== Your objective ==
The string "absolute" may appear in lines of the entries below. Report how many lines hold it, with only the number.

[[ Records open ]]

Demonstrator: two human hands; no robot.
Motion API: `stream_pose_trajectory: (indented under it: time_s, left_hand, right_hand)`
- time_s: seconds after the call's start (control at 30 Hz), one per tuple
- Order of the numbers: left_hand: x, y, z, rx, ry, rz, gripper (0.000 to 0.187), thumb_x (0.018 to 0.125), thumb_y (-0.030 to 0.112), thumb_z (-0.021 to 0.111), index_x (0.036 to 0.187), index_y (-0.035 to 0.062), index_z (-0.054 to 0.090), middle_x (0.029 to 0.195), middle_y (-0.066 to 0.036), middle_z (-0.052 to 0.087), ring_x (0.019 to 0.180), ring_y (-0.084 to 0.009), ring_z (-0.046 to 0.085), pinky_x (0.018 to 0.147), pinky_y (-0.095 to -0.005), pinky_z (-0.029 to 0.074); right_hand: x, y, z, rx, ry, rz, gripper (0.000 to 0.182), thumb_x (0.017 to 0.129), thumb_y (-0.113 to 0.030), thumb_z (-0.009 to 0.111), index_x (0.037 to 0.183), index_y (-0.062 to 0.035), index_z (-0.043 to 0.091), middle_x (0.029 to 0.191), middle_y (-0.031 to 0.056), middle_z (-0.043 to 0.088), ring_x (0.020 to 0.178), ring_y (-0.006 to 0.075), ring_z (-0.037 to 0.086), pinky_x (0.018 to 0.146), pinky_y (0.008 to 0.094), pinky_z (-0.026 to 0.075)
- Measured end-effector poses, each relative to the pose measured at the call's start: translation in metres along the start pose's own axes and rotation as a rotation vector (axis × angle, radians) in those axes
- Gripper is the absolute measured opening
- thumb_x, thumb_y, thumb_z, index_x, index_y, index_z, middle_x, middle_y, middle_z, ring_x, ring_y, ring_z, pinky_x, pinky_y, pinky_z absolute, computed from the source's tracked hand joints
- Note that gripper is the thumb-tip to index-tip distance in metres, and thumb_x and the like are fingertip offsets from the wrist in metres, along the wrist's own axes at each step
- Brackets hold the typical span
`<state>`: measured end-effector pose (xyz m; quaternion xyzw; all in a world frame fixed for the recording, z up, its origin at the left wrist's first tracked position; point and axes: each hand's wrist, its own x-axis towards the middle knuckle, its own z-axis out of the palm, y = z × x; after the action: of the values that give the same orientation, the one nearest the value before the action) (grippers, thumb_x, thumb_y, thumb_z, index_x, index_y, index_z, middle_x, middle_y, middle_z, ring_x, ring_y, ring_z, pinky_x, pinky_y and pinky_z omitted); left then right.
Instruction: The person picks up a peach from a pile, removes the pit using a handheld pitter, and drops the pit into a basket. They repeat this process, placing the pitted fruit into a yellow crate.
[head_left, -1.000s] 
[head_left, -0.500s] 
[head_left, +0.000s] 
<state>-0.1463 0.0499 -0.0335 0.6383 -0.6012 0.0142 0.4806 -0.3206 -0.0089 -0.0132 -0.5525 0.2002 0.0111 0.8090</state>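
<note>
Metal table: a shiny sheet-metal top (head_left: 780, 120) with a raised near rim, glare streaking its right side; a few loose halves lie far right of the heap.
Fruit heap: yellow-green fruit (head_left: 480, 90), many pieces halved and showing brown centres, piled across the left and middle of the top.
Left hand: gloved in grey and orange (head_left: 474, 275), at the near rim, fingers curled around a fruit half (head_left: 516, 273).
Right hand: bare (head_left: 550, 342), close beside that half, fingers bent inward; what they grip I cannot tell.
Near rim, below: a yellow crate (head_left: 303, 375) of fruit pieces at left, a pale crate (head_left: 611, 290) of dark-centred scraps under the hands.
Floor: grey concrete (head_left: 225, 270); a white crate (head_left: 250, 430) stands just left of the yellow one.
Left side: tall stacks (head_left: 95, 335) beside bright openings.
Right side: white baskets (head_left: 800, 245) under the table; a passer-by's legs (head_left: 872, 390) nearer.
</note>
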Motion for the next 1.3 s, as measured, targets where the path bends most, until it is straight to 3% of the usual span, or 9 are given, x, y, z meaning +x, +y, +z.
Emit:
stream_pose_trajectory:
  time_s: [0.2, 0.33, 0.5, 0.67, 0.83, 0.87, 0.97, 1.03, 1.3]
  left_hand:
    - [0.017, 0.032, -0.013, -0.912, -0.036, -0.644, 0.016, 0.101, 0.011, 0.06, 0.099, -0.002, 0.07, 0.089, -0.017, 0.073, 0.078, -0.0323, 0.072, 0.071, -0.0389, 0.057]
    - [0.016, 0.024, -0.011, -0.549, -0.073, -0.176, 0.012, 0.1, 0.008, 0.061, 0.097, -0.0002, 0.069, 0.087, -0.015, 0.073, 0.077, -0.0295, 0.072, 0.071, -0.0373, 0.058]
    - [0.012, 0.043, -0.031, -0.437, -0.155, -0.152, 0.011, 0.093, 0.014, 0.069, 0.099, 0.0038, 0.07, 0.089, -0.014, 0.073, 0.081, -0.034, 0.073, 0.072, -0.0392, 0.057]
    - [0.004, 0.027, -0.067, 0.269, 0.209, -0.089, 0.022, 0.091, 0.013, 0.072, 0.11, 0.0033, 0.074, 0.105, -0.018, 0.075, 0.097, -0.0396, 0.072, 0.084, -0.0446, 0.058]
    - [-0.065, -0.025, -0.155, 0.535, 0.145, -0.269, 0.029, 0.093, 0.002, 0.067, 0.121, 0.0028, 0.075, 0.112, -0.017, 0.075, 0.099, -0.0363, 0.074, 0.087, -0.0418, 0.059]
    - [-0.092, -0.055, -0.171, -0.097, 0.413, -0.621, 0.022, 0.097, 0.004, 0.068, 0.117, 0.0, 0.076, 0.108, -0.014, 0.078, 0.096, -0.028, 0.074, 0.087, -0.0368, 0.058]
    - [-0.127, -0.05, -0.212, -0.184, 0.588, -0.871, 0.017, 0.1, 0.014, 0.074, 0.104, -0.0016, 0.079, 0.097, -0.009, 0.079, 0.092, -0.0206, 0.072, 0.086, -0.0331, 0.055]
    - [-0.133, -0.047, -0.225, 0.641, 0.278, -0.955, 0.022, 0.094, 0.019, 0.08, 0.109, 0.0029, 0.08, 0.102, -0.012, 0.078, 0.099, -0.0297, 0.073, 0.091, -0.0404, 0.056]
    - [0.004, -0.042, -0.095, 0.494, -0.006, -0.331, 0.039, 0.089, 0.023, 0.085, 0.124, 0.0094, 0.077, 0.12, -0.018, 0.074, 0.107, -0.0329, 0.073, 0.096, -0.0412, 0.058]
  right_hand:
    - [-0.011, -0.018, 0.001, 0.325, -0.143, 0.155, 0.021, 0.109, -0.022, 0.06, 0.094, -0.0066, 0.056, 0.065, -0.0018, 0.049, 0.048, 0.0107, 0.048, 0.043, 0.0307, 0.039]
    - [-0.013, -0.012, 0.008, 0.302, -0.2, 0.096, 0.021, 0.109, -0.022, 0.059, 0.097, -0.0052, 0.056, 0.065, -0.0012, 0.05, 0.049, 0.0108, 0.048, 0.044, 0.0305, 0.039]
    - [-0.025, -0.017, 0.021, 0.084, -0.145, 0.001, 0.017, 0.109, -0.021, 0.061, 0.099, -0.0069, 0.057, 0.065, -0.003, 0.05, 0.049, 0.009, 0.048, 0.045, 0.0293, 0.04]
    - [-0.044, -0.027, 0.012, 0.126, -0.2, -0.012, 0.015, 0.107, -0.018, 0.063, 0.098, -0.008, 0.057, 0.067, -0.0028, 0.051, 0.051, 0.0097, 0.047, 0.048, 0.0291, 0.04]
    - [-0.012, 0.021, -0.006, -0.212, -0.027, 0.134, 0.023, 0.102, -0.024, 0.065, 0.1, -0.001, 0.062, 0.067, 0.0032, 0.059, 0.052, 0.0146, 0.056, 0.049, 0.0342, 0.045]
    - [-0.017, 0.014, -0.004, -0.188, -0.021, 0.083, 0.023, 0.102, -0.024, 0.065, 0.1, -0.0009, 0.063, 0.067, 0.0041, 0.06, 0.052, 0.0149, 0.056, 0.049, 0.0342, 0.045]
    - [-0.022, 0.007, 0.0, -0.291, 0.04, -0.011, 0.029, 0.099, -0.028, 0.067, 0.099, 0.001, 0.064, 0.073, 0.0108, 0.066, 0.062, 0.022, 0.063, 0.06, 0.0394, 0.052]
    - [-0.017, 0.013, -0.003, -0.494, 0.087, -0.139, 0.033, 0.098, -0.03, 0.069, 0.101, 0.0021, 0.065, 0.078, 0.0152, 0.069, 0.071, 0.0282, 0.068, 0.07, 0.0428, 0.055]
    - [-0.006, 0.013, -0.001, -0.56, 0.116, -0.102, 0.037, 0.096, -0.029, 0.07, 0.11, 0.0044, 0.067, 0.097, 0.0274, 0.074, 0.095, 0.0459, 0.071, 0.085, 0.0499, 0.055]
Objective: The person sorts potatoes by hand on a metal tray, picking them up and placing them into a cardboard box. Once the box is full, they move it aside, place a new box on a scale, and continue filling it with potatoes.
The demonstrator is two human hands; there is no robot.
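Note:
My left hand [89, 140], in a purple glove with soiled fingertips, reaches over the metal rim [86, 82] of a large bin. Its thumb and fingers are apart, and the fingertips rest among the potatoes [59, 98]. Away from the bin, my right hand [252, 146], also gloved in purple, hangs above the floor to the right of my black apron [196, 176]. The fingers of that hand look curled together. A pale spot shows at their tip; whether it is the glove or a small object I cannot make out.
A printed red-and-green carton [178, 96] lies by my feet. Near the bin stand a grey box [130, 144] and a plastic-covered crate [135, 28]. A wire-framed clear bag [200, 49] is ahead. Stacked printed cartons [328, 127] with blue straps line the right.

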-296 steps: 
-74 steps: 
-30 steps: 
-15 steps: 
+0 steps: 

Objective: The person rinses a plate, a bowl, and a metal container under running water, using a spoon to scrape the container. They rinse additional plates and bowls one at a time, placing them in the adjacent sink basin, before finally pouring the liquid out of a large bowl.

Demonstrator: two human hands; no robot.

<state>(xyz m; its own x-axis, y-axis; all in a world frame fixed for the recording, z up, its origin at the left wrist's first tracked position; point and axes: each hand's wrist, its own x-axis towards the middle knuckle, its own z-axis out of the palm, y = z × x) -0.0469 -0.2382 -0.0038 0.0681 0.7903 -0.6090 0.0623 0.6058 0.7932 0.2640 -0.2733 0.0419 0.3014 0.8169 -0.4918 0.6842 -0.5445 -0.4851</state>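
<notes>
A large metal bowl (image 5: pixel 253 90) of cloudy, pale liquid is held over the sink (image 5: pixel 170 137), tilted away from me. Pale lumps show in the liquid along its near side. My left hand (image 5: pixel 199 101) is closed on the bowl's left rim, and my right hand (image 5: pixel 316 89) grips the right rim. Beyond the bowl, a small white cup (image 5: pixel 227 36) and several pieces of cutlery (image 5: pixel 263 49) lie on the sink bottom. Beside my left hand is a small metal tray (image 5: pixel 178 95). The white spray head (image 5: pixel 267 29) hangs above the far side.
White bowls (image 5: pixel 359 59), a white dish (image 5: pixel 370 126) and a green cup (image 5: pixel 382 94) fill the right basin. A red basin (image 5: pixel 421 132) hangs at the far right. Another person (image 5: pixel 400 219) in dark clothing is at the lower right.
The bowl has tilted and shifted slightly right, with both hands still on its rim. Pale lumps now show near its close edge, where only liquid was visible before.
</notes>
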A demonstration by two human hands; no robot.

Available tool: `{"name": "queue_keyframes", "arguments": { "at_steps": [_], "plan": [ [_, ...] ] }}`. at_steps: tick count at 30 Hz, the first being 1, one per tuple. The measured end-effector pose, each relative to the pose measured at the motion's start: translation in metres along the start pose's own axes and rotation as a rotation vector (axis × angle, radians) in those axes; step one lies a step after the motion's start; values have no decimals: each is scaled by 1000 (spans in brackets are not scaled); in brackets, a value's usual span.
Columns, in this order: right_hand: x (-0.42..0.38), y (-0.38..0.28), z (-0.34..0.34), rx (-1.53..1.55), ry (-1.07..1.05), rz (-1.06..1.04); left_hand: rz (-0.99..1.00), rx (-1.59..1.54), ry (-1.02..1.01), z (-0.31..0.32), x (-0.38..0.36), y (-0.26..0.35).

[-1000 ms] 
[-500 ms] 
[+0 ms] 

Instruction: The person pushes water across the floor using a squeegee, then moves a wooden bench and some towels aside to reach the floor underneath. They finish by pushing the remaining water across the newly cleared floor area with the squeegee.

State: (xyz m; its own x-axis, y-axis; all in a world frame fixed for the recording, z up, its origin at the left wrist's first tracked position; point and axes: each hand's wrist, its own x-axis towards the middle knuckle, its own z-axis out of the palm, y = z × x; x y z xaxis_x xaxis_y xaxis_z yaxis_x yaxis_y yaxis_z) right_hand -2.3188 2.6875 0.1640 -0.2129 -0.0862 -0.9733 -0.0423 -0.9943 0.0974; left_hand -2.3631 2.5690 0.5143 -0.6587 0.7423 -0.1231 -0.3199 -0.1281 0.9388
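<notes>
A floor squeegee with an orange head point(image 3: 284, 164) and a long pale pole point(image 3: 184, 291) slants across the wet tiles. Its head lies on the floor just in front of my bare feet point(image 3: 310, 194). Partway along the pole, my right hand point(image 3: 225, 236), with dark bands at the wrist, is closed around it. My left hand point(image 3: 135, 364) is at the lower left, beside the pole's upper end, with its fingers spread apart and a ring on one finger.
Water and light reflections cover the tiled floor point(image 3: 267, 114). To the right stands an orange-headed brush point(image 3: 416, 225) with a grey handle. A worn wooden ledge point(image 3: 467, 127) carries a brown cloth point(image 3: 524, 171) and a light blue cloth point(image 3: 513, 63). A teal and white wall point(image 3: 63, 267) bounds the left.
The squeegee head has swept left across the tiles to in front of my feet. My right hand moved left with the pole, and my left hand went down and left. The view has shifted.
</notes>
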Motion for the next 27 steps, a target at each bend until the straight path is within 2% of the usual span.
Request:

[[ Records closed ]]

== Response for this exercise ==
2